**Exercise description**
Using the data below, transcribe exactly everything from the line that contains "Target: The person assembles" down to the line that contains "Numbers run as". Include both of those lines and none of the pictures.

**Source material**
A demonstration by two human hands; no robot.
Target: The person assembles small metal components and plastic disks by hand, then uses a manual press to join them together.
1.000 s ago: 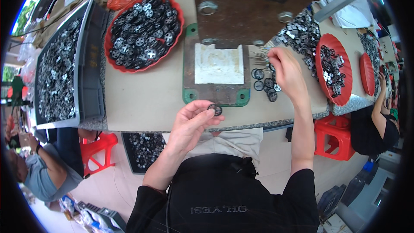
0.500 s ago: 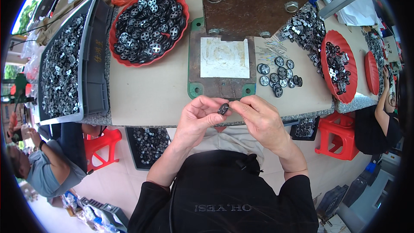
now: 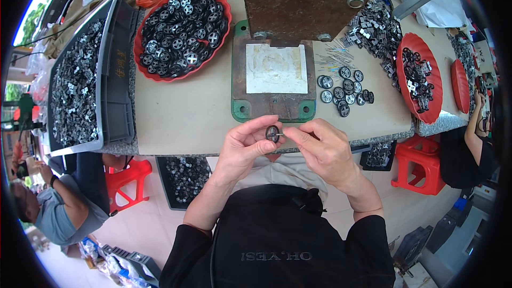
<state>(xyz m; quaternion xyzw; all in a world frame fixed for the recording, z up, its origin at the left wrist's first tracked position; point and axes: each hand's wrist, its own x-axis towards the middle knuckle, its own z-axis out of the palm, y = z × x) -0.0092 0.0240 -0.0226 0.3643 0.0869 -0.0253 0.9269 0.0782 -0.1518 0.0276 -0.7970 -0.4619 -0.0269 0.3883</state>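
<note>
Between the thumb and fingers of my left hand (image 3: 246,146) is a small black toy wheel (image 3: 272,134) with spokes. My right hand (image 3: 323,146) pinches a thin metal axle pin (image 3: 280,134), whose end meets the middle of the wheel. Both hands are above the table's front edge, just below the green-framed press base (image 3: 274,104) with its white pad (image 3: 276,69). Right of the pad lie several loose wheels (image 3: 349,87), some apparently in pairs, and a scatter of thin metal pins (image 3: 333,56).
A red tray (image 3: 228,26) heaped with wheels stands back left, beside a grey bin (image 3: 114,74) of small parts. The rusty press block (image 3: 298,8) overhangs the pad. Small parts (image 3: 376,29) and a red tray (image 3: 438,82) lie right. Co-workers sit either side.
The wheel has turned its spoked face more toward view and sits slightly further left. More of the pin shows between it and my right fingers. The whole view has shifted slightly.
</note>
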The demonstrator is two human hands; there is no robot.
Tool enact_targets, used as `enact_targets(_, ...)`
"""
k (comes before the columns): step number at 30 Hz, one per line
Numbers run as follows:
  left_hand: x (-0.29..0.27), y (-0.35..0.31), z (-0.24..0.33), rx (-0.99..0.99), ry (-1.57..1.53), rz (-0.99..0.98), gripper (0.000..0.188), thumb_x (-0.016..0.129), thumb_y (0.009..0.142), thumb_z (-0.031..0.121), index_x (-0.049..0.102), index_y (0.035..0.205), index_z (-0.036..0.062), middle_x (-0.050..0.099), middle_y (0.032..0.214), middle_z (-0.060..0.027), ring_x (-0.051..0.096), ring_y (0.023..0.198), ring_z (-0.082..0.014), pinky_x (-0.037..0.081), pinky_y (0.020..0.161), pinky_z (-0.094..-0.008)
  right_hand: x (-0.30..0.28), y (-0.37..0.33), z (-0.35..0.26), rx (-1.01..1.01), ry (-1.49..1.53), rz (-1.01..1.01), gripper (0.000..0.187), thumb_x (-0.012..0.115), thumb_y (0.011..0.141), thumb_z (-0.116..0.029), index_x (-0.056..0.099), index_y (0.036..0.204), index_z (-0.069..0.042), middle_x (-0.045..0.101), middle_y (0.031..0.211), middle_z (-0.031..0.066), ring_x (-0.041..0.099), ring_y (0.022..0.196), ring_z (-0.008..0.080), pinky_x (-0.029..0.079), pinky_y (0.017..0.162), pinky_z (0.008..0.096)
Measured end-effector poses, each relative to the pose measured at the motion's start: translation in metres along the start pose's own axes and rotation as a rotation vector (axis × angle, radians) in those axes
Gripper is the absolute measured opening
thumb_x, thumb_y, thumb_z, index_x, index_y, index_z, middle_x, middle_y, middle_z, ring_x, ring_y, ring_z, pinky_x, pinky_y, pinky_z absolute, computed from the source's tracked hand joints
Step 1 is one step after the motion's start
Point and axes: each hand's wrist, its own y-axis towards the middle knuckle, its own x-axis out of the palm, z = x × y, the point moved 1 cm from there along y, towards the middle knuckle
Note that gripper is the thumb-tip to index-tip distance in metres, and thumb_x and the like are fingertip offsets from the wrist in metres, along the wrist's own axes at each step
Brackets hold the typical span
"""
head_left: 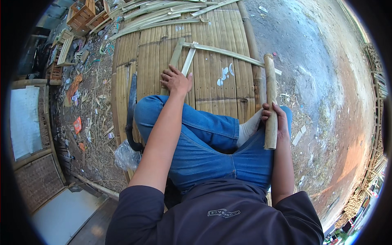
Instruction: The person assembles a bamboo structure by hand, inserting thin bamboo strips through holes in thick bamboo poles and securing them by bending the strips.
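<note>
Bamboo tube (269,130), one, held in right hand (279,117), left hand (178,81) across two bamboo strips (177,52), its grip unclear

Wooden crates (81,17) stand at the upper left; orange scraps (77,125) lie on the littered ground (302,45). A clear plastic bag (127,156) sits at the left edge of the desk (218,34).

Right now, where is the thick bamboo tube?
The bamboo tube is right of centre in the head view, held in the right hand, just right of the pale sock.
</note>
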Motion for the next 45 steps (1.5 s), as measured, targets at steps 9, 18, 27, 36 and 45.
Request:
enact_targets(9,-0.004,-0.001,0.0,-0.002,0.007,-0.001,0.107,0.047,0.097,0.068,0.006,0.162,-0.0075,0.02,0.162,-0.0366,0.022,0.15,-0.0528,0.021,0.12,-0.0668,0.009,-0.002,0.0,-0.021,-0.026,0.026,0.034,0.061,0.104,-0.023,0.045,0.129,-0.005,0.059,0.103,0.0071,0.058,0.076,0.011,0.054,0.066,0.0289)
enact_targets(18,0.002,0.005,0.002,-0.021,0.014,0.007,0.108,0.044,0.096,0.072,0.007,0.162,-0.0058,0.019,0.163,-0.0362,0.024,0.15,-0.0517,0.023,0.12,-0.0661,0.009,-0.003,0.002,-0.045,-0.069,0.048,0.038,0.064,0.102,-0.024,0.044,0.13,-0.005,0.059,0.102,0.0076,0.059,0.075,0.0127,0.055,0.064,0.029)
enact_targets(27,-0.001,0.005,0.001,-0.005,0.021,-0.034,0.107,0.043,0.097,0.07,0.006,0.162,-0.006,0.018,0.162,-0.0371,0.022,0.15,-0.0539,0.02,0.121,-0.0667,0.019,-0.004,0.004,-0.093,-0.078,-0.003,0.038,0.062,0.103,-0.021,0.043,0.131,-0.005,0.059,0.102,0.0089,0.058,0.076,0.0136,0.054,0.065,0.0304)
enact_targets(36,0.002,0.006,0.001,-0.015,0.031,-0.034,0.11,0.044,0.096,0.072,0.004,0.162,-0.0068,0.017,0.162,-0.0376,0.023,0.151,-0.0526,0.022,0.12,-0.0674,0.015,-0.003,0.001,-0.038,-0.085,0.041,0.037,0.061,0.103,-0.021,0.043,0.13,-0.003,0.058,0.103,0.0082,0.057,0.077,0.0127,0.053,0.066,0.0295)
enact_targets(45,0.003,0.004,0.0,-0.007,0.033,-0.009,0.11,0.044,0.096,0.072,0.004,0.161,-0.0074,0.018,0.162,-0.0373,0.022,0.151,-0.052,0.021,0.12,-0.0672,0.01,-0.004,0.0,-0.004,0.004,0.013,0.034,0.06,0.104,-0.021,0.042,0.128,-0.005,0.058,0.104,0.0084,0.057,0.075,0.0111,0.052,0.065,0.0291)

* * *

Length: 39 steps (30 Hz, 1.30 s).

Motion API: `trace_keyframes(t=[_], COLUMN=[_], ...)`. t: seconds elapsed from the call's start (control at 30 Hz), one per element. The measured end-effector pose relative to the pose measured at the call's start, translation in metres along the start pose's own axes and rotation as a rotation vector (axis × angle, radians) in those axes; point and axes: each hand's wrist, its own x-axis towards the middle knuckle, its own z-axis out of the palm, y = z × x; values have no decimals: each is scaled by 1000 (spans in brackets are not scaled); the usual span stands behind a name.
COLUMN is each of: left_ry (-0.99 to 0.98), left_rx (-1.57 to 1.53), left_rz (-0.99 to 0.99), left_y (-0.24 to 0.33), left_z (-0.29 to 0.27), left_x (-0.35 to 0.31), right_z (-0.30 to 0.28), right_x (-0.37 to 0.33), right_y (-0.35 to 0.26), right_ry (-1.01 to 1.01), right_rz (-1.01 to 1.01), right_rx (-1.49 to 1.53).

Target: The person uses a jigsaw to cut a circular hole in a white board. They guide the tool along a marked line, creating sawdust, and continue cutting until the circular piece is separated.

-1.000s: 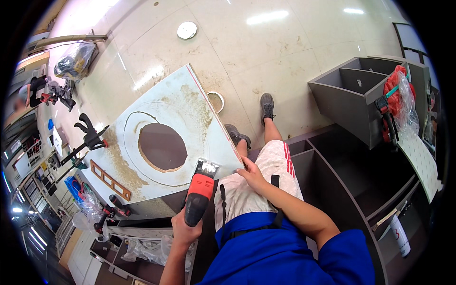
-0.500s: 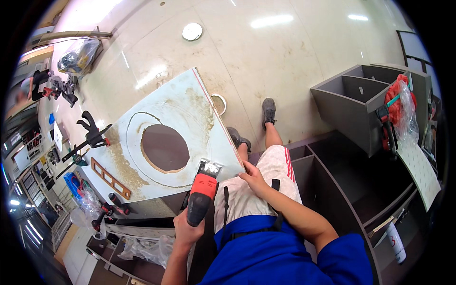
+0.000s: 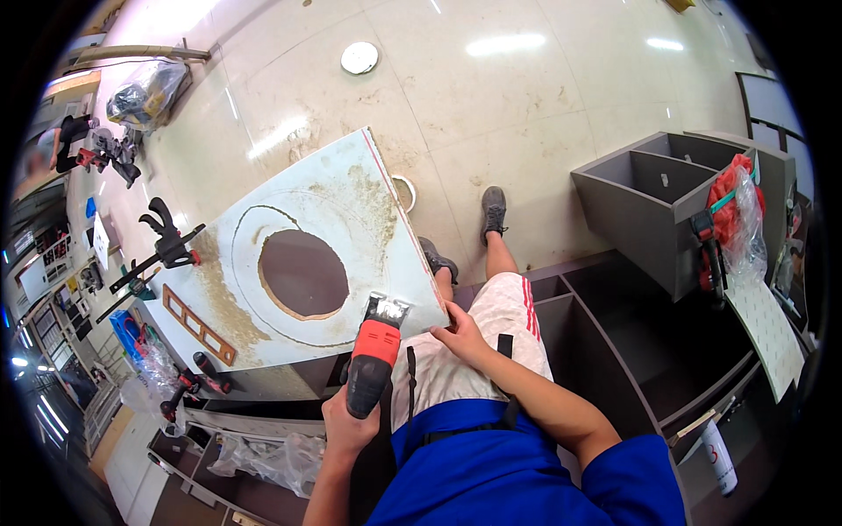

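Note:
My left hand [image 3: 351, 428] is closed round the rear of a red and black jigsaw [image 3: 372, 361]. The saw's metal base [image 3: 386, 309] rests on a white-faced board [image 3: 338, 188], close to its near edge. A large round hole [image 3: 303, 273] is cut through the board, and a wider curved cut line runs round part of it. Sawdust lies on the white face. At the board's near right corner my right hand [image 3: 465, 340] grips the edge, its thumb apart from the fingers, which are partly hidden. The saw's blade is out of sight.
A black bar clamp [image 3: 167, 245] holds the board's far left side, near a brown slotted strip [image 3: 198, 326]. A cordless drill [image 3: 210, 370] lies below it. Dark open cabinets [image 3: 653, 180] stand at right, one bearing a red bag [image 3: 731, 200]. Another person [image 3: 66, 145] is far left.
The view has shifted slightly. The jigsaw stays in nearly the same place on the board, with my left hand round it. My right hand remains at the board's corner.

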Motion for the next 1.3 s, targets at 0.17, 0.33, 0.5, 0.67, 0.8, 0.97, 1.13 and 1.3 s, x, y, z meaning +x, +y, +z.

**Task output**
Target: The person assembles small metal components and plastic disks by hand, then uses a manual press to join them together.
1.000 s ago: 
0.500 s ago: 
now: 
<state>(xyz m; quaternion xyzw; all in a world frame fixed for the recording, z up, its origin at the left wrist's first tracked position; point and axes: each hand's wrist, its own x-axis towards the middle knuckle, its own z-axis out of the palm, y = z × x) -0.0092 0.0240 -0.0226 0.3643 0.0869 -0.0253 0.9269 0.0782 -0.1518 0.0276 -0.7970 -0.4619 -0.0269 0.3883</state>
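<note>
Between the thumb and fingers of my left hand (image 3: 246,146) is a small black toy wheel (image 3: 272,134) with spokes. My right hand (image 3: 323,146) pinches a thin metal axle pin (image 3: 280,134), whose end meets the middle of the wheel. Both hands are above the table's front edge, just below the green-framed press base (image 3: 274,104) with its white pad (image 3: 276,69). Right of the pad lie several loose wheels (image 3: 349,87), some apparently in pairs, and a scatter of thin metal pins (image 3: 333,56).
A red tray (image 3: 228,26) heaped with wheels stands back left, beside a grey bin (image 3: 114,74) of small parts. The rusty press block (image 3: 298,8) overhangs the pad. Small parts (image 3: 376,29) and a red tray (image 3: 438,82) lie right. Co-workers sit either side.
The wheel has turned its spoked face more toward view and sits slightly further left. More of the pin shows between it and my right fingers. The whole view has shifted slightly.
</note>
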The demonstrator is two human hands; there is no robot.
Tool enact_targets, used as `enact_targets(_, ...)`
"""
k (comes before the columns): step number at 30 Hz, one per line
Numbers run as follows:

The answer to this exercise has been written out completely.